Black Friday in the Cath Lab…

The parking lot is devoid of the usual chaos. The coffee cart is closed. An unusual quiet in the hallway is the norm.

Holiday in the hospital.
There were dark circles underneath the fatigued eyes and a slowness of gait. A colleague “fixed” four heart attacks on Thanksgiving. Sometimes, I make fun of the “squishers,” as plumbing of the heart seems less complex than the electrical system. Squishers are really interventional cardiologists, which means they open complete blockages in the heart’s blood vessels.
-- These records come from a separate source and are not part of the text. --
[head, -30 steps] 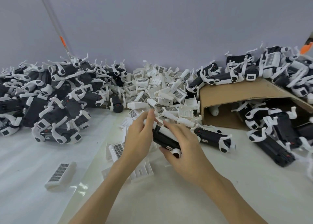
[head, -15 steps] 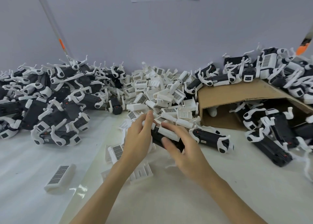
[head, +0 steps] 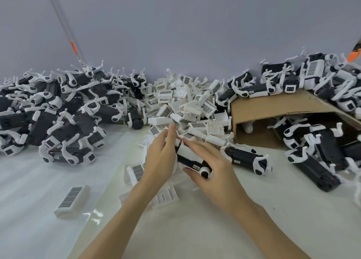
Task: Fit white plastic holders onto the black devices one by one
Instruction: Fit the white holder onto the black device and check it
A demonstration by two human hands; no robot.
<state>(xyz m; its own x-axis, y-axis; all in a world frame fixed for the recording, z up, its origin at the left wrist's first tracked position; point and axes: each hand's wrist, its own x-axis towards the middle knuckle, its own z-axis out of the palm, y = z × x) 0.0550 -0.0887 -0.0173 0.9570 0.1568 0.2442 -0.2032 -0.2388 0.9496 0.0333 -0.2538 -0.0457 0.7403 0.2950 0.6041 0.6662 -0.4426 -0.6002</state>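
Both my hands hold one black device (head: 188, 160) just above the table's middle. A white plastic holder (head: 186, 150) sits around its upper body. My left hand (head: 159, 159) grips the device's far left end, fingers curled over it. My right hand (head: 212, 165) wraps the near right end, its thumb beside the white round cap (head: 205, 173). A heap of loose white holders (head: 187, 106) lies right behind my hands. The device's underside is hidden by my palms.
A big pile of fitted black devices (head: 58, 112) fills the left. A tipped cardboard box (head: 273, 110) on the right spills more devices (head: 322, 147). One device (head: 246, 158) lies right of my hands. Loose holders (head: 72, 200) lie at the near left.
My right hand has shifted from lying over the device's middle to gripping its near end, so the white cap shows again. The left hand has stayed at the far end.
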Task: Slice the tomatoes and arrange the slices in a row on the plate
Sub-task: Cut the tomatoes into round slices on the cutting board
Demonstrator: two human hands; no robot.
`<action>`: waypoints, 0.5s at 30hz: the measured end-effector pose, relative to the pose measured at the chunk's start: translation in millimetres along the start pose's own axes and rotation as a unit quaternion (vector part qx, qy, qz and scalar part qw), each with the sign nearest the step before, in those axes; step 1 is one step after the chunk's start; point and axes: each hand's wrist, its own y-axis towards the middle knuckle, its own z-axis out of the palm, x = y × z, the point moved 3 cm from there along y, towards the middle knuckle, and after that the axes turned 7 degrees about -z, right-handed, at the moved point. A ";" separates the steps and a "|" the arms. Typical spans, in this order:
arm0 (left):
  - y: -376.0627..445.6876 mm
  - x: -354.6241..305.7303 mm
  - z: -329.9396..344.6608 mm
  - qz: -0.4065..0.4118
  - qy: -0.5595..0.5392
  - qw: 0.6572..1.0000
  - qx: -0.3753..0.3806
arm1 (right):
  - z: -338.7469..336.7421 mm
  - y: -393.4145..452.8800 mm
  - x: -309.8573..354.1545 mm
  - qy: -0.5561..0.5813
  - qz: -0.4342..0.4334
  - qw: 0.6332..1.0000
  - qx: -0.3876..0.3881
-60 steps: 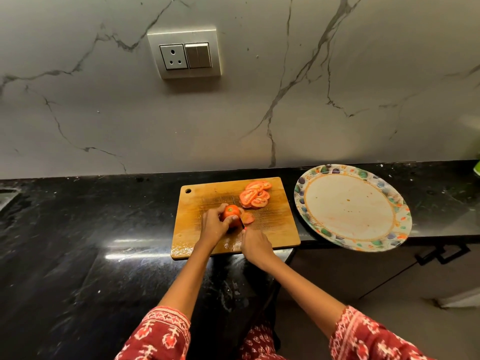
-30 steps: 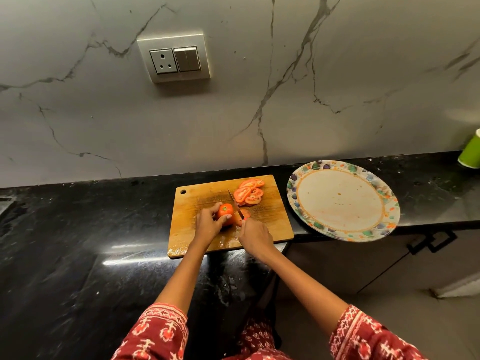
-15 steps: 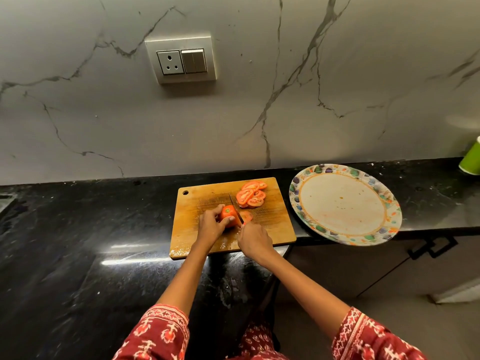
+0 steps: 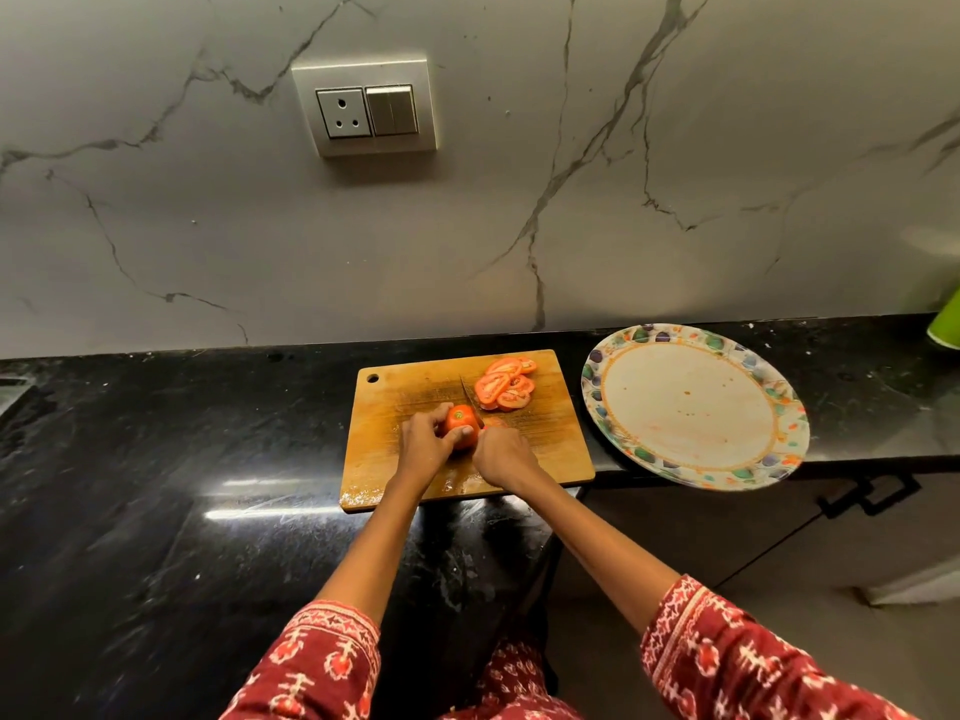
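A wooden cutting board [image 4: 415, 475] lies on the black counter. My left hand [image 4: 423, 446] grips a partly cut tomato [image 4: 460, 422] near the board's middle. My right hand [image 4: 501, 456] holds a knife [image 4: 470, 400], its blade standing against the tomato's right side and pointing away from me. A fresh slice [image 4: 496, 422] lies just right of the blade. Several cut slices [image 4: 505, 389] are piled at the board's far right. The plate [image 4: 696, 405] with a coloured patterned rim sits right of the board, with no slices on it.
The plate's near edge overhangs the counter's front edge [image 4: 857, 462]. A green cup [image 4: 946, 324] stands at the far right by the marble wall. A socket and switch panel [image 4: 366, 109] is on the wall above. A sink corner [image 4: 13, 392] shows at far left.
The knife has kept working at the tomato, its blade shifting between cuts. My left hand stays holding the tomato. The camera view has shifted slightly.
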 end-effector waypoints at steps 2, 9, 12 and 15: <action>-0.1 0.7 0.3 -0.008 -0.007 1.000 0.001 | -1.0 3.0 -1.0 0.003 -0.009 1.000 0.001; 6.5 15.9 3.9 -0.027 0.020 0.999 0.000 | 13.5 -12.3 -17.9 -0.001 -0.028 1.000 -0.004; 6.4 10.2 3.6 -0.016 0.023 1.000 -0.002 | 10.0 -4.1 -12.5 0.007 -0.018 1.000 -0.004; 4.9 7.4 5.3 -0.008 0.024 1.000 -0.005 | 7.5 3.6 -8.1 0.006 -0.021 1.000 -0.001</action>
A discomfort in the chest starts and crescendos, sweats and breathlessness ensue. An artery suppling blood to the heart muscle is clotted off. Damage to the heart muscle begins immediately, and if not corrected within minutes to hours leads to scar – which never again contracts. A heart attack. Life either ends or is changed forever.
The treatment problem is time. Ninety minutes is the standard to get these blockages open. 90 minutes from walking up to that busy triage desk in the ER to an open artery. Think about the human implications. A staff of 3 and a skilled doctor immediately respond to the beep. Every minute counts. Try this at 0300 after working a full day.
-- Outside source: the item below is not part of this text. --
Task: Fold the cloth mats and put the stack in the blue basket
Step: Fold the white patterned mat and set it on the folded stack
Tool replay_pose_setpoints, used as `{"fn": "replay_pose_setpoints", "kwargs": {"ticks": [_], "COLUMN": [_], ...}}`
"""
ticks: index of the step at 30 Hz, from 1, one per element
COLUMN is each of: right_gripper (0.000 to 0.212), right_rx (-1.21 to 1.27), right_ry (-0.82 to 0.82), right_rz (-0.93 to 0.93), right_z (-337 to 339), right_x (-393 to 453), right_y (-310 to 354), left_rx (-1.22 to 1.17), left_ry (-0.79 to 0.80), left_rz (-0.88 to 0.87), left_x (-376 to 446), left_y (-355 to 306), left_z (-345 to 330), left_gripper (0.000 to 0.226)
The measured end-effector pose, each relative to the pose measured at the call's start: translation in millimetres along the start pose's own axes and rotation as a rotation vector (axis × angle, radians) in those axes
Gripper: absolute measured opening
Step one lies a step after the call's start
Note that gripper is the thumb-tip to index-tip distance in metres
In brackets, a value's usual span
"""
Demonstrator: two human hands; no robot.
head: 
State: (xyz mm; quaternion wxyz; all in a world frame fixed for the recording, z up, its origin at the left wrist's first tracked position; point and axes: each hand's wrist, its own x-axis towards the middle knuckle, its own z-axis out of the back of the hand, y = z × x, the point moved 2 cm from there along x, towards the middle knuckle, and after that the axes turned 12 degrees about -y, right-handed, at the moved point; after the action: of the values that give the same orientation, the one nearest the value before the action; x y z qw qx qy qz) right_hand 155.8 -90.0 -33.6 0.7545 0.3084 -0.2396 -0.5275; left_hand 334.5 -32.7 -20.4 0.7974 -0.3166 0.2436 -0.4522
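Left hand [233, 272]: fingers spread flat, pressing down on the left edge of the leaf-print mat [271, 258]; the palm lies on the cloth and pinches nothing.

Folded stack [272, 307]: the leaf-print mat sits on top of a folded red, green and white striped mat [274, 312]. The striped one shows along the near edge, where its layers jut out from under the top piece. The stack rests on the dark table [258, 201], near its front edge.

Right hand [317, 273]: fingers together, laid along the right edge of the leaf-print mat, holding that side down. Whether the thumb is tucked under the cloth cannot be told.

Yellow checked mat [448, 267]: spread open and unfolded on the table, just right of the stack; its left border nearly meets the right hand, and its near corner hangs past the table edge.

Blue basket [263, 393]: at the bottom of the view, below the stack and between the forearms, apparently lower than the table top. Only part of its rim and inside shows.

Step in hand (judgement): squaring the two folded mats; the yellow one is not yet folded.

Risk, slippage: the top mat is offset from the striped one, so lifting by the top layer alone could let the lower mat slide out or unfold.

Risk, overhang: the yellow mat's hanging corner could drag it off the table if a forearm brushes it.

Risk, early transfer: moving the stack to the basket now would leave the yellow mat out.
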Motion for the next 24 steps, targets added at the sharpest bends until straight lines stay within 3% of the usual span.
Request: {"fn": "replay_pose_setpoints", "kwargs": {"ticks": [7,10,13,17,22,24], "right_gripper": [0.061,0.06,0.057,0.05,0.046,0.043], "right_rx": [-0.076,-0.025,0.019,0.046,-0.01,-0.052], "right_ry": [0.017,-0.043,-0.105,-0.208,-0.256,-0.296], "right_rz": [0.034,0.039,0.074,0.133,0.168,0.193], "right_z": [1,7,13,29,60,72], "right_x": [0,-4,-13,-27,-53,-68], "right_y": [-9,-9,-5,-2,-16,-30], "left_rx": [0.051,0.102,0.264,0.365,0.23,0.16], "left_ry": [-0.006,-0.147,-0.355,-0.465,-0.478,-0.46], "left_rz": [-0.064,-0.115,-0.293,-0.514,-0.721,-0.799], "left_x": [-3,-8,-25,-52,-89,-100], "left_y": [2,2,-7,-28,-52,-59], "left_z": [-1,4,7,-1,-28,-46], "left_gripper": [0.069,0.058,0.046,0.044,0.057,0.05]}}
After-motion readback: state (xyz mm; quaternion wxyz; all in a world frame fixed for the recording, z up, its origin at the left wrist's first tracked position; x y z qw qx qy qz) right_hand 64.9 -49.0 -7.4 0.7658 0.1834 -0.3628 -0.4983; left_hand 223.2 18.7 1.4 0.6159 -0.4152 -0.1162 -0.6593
My colleague and staff repeated this task 4 times yesterday, throughout the day and night. Still, there were more arteries to clear today. Heart disease takes no holiday. I ask, “four heart attacks on Thanksgiving, how is this possible, what about statins (cholesterol drugs)?” The face says, what a dumb question and the answer: “this is Kentucky.”
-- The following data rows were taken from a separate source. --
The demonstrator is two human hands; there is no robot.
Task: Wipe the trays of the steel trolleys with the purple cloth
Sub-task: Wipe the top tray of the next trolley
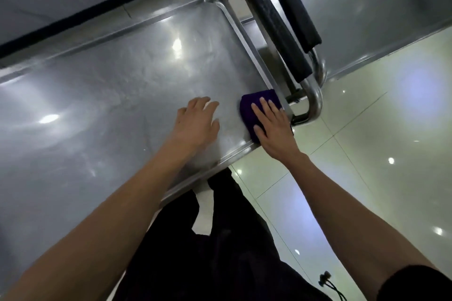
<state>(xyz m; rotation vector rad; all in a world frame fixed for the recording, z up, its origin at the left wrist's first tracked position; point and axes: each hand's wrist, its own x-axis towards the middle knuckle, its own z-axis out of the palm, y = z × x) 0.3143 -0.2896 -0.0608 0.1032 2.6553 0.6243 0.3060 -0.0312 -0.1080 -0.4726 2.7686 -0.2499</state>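
A person leans over a steel trolley, both bare forearms reaching onto its top tray [102, 85]. The right hand [274, 129] lies flat on a folded purple cloth [249, 107], fingers straight and slightly spread, pressing it down into the tray's near right corner, where the cloth touches the raised rim. The left hand [198, 122] sits just beside it on the bare steel, fingers relaxed and loosely spread, holding nothing; whether the palm actually rests on the metal or floats just above it is hard to tell from this angle. The tray surface shows dull streaks and bright glints of overhead light. Past the corner stands the trolley's tubular push handle [315, 95], its upper bar wrapped in a black foam grip [271, 24]; a second black-wrapped bar [293, 5] runs alongside it, apparently belonging to another trolley whose steel tray [381, 12] fills the upper right. Pale glossy floor tiles [381, 144] stretch to the right, and the person's dark trousers [220, 239] show below the tray edge. A small black cable [332, 286] lies on the floor near the bottom edge.
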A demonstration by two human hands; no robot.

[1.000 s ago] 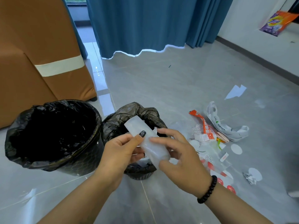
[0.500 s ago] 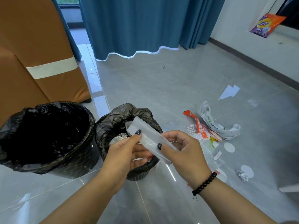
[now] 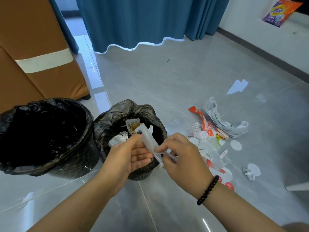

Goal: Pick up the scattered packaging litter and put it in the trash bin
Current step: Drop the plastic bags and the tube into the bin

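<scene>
A clear plastic wrapper point(image 3: 148, 138) hangs over the small black-lined trash bin point(image 3: 117, 114), twisted narrow at its lower end. My left hand point(image 3: 128, 153) pinches its upper part between thumb and fingers, the palm turned up. My right hand point(image 3: 180, 154), with a black bead bracelet on the wrist, pinches the twisted lower end. Paper and cardboard scraps point(image 3: 133, 128) lie inside the small bin. More litter lies on the floor to the right: an orange wrapper point(image 3: 203, 122), a white crumpled pack point(image 3: 224, 123), a clear bag with red dots point(image 3: 217, 164), round white stickers point(image 3: 236, 145).
A larger black-lined bin point(image 3: 46, 136) stands left of the small one. A brown sofa point(image 3: 33, 52) is at the back left, a blue curtain point(image 3: 142, 20) behind. A white paper scrap point(image 3: 237, 87) and a crumpled ball point(image 3: 249, 174) lie on the grey tile floor. A detergent bag point(image 3: 280, 12) sits on a ledge.
Both hands have twisted the flat wrapper into a narrow strip over the small bin. The right hand slid down to its lower end. The view tilted slightly.
</scene>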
Electrophysiologists get to “fix” arrhythmia on a much more favorable schedule. The rescuer of heart attacks is not so lucky. I briefly observed their work today. More blockages, more coated stents and more bypass surgery to schedule. No holiday for the “fixers” of arteries.
I respect them. The arduousness was visible in their being today.
Two thoughts enter the white matter. First, there is so much work needed in prevention, but, like a spoiled child who keeps getting hand outs, the bail-out that is, acute interventional cardiology, makes thwarting this cascade seem unnecessary. Second, I ponder the unfairness of upcoming cuts in reimbursement for those individuals and hospitals that dedicate their lives to opening a 3mm blood vessel on a beating heart at 3AM in less than 90 min.
Having your life saved by a dedicated institution like Baptist East, an interventional team, and dedicated doctor seems a poor place to save healthcare dollars. I know, bias.
One wonders the thoughts of those whose lives are saved.